Kiedyś na balu charytatywnym wdała się w rozmowę z przystojnym Timem Gordonem, przyszłym szefem Liberalno-Demokratycznej Partii Wielkiej Brytanii. Okazało się, że Tim i jego rodzice mieszkali w Moskwie przy Kutuzovsky Prospekt - jego ojciec pracował w brytyjskim centrum kultury, obok Washington Post. Rozmawiali bez przerwy, aż stało się jasne dla obojga i wszystkich wokół: to jest miłość.

Dwa lata później, kiedy odwiedzali rodziców Maszy we Władykaukazie, Tim oświadczył się podczas wycieczki do wąwozu Tsei. „Wjechaliśmy kolejką linową, a on poszedł przodem. I nagle zaczynam rozróżniać kolorowe litery na zboczu, które Tim wcześniej wyciął z kolorowego papieru i ułożył słowa „Czy wyjdziesz za mnie?”. Oczywiście się zgodziła.

Masza z trudem zdecydowała się na narodziny swojego pierwszego dziecka. Miesiąc przed tym, jak dowiedziała się o swojej ciąży, została dyrektorem zarządzającym działu rynków wschodzących Goldman Sachs. Nawiasem mówiąc, miała szczęście złapać w londyńskim biurze Goldman Sachs legendę świata finansów Jima O'Neilla, który wymyślił koncepcję BRIC (Brazylia, Rosja, Indie, Chiny). Rynki wschodzące rosły w tempie 15-20% rocznie i trzeba było dołożyć szczególnych starań, aby nie zarobić na tym dużych pieniędzy. W ciągu siedmiu lat aktywa zarządzane przez dział Marii Gordon wzrosły ze 100 milionów dolarów do 10 miliardów dolarów, a przez dwa kolejne lata – w 2005 i 2006 roku – została uznana za najlepszego menedżera akcji roku przez firmy ratingowe Morningstar i Lipper.
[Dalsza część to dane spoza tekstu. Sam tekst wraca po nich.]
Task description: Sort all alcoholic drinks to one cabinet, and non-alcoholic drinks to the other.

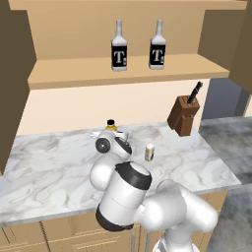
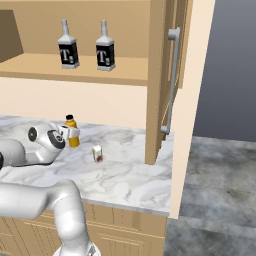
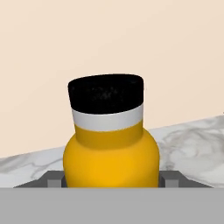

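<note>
Orange-yellow bottle: black cap, white band under it. Two pale bottles: black labels, white "T". Counter: white marble, grey veining. Wide cabinet: light tan shelf, darker brown doors. Knife block: reddish brown, black handle. Narrow cabinet's bar handle: grey.

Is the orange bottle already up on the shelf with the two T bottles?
No, the orange bottle stands on the marble counter at the gripper, below the shelf.

End effector around orange bottle on marble counter.
</note>
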Controlling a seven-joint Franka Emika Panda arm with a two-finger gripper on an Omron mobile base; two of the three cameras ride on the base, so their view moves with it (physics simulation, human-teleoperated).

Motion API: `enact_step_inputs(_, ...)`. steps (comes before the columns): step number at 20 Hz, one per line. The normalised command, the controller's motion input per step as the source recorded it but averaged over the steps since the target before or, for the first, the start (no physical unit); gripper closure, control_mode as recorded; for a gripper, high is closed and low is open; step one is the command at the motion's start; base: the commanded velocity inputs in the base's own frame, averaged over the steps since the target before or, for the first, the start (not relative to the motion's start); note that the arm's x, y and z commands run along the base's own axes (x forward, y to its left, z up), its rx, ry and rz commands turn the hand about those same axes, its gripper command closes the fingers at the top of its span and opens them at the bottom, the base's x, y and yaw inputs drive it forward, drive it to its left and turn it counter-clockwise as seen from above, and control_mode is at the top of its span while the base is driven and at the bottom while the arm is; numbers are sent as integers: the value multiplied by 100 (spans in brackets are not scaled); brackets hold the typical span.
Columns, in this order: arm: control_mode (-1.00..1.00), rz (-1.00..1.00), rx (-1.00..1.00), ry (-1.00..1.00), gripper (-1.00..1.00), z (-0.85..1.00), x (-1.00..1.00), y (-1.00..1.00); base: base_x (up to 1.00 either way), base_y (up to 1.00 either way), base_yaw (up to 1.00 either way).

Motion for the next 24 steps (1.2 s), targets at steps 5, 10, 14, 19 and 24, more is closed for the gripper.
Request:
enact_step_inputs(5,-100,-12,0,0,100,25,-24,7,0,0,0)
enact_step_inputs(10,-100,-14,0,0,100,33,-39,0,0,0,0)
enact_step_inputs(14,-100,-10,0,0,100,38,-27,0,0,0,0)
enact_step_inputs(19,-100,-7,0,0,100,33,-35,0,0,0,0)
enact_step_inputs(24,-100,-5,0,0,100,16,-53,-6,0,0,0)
To wyjaśnia, dlaczego spędziła tylko miesiąc na urlopie macierzyńskim ze swoją najstarszą córką Freyą. „Teraz rozumiem: byłem szalony. Musisz nauczyć się ufać swoim pracownikom. Jest to o wiele bardziej motywujące dla wyniku niż pytanie co pięć minut - cóż, co tam masz? Narodziny syna Theo odbyły się w bardziej zrelaksowanym trybie - Masza poszła na urlop macierzyński na sześć miesięcy. Wtedy to rodzina wynajęła domek w Chamonix. Raz w tygodniu Masza sprawdzała, jak radzi sobie jej zespół i oczywiście utrzymywała kontakt z ważnymi klientami. A między karmieniem a pracą zdalną, za namową lokalnych przyjaciół zaczęła zakochiwać się we wspinaczce górskiej. „To stało się moim sposobem na oczyszczenie głowy, w której ciągle się kręci: co z tym klientem i czy rozumiem wszystko o firmie, w którą zamierzamy inwestować. Wszystkie te myśli rozpuszczają się i możesz po prostu wspinać się w górę, swobodnie i łatwo, w stanie przepływu. Czy wiesz o przepływie? - łatwo mówić o flow i psychoterapeuty Csikszentmihalyi, który ukuł to określenie, w zalanej słońcem kawiarni na centralnym placu Chamonix, gdzie czas się zatrzymał. Podczas gdy Tim i dzieci jeżdżą na nartach, podziwiamy góry i dolinę i śmiejemy się, że Masza i ja opalimy pół twarzy, ale nie idziemy w cień.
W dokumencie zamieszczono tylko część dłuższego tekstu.